Playwright and theatre director Wole Oguntokun has died.
He was 56 years old.
Multiple sources confirmed the death to QEDNG.
Mr Oguntokun died in Canada on Wednesday after a brief illness.
Born on 15 July 1967, Oguntokun was a board member of Theaturtle, a Canadian theatre company.
The Obafemi Awolowo University (OAU) graduate produced and wrote the TV sitcoms Crossworld Blues on DBN TV in 1999 and Living Free on MBI television in 2002.
He also produced the television show on current affairs The Cutting Edge, aired on MBI in 2002, and Season II of the ‘Pan-African talk show Moments’ with Mo.
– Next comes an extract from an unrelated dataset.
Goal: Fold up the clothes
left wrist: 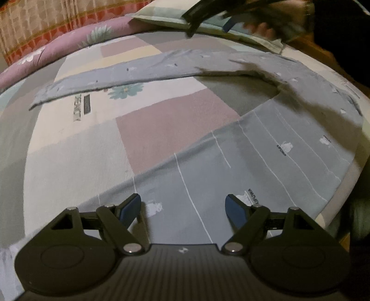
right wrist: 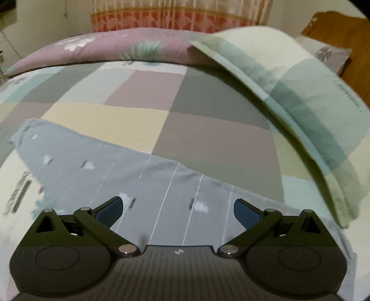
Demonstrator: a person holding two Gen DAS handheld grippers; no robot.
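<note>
Patchwork bedsheet [left wrist: 175,125] under grey trousers [left wrist: 289,157], both claws open

Both cams ride on the handheld grippers, looking forward and down along the fingers. The left wrist view sits low and close over the grey trousers [left wrist: 266,162] on the patchwork bedsheet [left wrist: 76,148], facing the curtain [left wrist: 34,25]. The right wrist view hangs just above the same trousers [right wrist: 150,185], aimed at the curtain [right wrist: 161,20] too. Shared: trousers, sheet, purple quilt [right wrist: 104,48], pillow [right wrist: 289,92].
</note>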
He briefly produced Season IV as well.
Oguntokun wrote and produced a documentary on inner-city violence affecting young females titled ‘The Sounds of Silence’, commissioned by the Ajegunle Community Project (ACP) in 2009.
He was also a member of the Governing Council of the Committee for Relevant Art (CORA), a leading Arts and Culture Advocacy Group in Nigeria.
The playwright was a culture consultant and dialect coach for the Stratford Festival’s 2022 production of Death and the King’s Horseman by Wole Soyinka.
Oguntokun also directed three Muson Festival Plays: The Gods Are Not To Blame (2006), An Ordinary Legacy (2012) and his own adaptation of Cyprian Ekwensi’s Jagua Nana (2014).
In March 2007, he began ‘The Girl Whisperer’, a weekly column on gender relations in the Sunday Guardian, which ran for seven years.
In 2021, he won the Young-Howze Award for Dramatic Writing of the Year for his play ‘The Emancipation of Yankee Oluwale’, based on the trial of two English policemen in 1969 for the death of the Nigerian migrant, David Oluwale.